İLET-İŞİM
Yazılar yazmalıyım, şehrin bütün evlerinin görünen tüm duvarlarına, hem de boyumdan daha da kocaman harflerle. Neden diye soracak olursan –genellikle böyle bir sorgulama yapanlar, derdini hâkime değil de mübaşire anlatanlar misali- konuyla doğrudan ilgisi olmayıp her türden düşünce alınır satılır tiryakilerdir de ondan derim, kestirmeden. Uzatırsam cevabımı zülfü yârime dokunan kısmı da aşikâr eyleyiveririm.
Yürek yangınlarımdır beni senin kapının önüne getirip der dest eden. Bir iletişim dönencesini fark ettiren sorunlu alanların çokluğundan ziyade iletişim çabalarının neticesinde ortaya çıkan iletişim çıkmazları belki de iletişim kopukluklarının çokluğu veya kullanım tarihi çoktan tüketilmiş malzemenin piyasada kendine ucuzluk pazarı oluşturmasıdır.

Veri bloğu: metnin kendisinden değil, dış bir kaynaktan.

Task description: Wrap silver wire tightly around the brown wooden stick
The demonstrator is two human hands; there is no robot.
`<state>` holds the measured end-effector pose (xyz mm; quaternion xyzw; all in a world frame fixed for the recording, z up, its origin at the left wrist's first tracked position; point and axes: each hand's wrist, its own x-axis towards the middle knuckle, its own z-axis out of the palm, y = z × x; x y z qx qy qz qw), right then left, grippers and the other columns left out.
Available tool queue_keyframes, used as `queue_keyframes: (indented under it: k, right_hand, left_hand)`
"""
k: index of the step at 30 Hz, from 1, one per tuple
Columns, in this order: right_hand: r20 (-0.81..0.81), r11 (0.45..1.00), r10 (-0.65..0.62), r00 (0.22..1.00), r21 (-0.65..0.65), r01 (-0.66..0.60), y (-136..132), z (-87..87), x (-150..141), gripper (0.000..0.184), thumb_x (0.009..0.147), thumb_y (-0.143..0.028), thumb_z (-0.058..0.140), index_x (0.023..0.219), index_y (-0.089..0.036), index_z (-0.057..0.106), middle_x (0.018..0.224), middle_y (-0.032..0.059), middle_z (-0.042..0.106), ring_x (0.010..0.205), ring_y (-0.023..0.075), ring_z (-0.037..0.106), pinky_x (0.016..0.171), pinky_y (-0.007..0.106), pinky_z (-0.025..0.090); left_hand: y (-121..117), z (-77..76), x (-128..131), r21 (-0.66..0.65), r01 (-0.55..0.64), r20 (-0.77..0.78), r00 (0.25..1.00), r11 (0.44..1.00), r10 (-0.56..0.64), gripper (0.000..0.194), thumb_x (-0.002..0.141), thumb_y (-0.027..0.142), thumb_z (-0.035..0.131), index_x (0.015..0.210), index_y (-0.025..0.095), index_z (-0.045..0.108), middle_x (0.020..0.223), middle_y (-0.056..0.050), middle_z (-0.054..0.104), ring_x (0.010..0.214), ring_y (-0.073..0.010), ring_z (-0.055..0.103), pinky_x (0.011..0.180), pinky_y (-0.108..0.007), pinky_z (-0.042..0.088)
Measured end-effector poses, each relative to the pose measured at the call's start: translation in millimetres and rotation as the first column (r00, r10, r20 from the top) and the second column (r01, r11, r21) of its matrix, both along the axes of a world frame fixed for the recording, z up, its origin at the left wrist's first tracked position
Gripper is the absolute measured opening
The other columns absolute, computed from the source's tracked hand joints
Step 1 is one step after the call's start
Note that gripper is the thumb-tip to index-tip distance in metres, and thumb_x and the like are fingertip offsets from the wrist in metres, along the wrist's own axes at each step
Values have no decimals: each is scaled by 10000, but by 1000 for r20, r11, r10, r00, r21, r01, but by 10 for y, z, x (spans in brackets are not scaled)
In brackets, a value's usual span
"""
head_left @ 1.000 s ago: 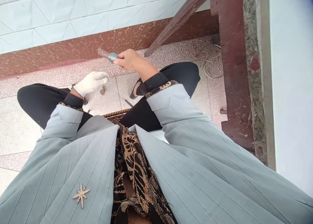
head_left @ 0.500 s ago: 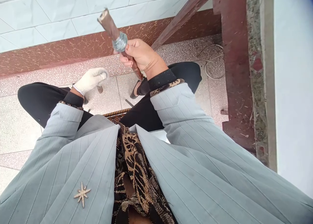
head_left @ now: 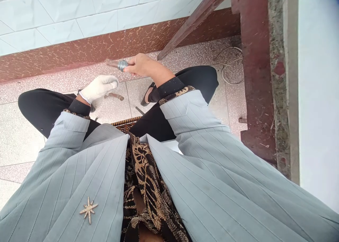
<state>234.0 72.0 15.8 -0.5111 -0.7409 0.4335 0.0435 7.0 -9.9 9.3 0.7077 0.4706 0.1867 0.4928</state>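
Note:
My right hand (head_left: 140, 65) is bare and closed around a brown wooden stick (head_left: 112, 63), just above the floor near the wall base. Grey metal wire (head_left: 122, 65) is wound in a thick band around that stick beside my thumb. The stick now points left, its other end hidden by my hand. My left hand (head_left: 97, 88), in a white knit glove, is closed with the thumb on top. Out from under the glove comes a second short brown stick (head_left: 116, 96), slightly bent, with a cut end; where the fingers grip it is hidden.
A woven basket rim (head_left: 126, 122) shows between my legs. A slanted wooden leg (head_left: 194, 23) and a dark red board (head_left: 256, 76) stand at the right. Pale cable (head_left: 230, 64) lies coiled on the speckled floor. A white tiled wall (head_left: 100, 5) rises ahead.
My right hand has dropped and turned, so the wire-wound stick went from raised and slanting to low and nearly level. More of the stick under my left glove shows now.

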Motion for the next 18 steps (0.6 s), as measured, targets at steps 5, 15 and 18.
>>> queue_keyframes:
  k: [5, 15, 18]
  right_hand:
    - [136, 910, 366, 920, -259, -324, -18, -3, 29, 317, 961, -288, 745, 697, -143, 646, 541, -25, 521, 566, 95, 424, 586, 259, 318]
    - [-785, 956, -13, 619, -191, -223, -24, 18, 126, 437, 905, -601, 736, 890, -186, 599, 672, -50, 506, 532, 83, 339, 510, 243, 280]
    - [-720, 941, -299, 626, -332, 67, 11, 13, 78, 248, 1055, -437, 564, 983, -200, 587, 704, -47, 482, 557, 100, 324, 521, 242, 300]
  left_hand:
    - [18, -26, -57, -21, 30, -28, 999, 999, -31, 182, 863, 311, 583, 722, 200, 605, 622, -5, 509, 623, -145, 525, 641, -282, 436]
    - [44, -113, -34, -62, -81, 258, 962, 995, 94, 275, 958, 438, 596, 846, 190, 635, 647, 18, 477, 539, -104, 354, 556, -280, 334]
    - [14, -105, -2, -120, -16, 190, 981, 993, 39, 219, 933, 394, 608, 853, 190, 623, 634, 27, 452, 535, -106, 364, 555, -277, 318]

Geleceğimizin teminatı olacağına gönülden inandığımız yeni neslimize gözlerim, yedi gün yirmi dört saat, nazar ederken kendi aralarındaki, yeni türden anlaşma vasıtalarının kem kümlü halinden rahatsız olmamak mümkün değil. Lakin birikimin sahiplerinden mesafelerce öteden geçen anlaşılmazlık vasıtalarını aracı kılmalarını ve değişen iklimlerin keyfiyetinden habersiz iki ayrı memaliğin tebaalarında ortaya çıkan ‘hal bilmezlik dil bilmezlik’ belasına duçar olduklarını görmezlik edip var olan problemi yok saymam daha da bedbahtlığı ilen alakalıdır.
Bitmeyen susuzluk gibi hem içeni hem içmeyeni kavurup yakıyor bu durum. Oysa hüzünleri arttırmak yerine iletişim ağlarının alışılagelmiş olanlarından uzaklaşıp ben-sen dilini terk ederek biz ne yapabiliriz de buluşsak işlerin büyük çoğunluğunu kendiliğinden ortadan kaldırmış olacağız kanaatindeyim. Hele, sana nasıl yardımcı olabilirim? Benim yapabileceğim bir şeyler mutlaka vardır? Bu konudaki atacağın adımları benimle paylaşır mısın ve benzeri soruların sorunlu alanları daralttığı gibi sorunsuz alanları da genişleteceği muhakkaktır ki hayatımızdaki benzer birçok konun çözüm anahtarı olmuştur evvelden beri.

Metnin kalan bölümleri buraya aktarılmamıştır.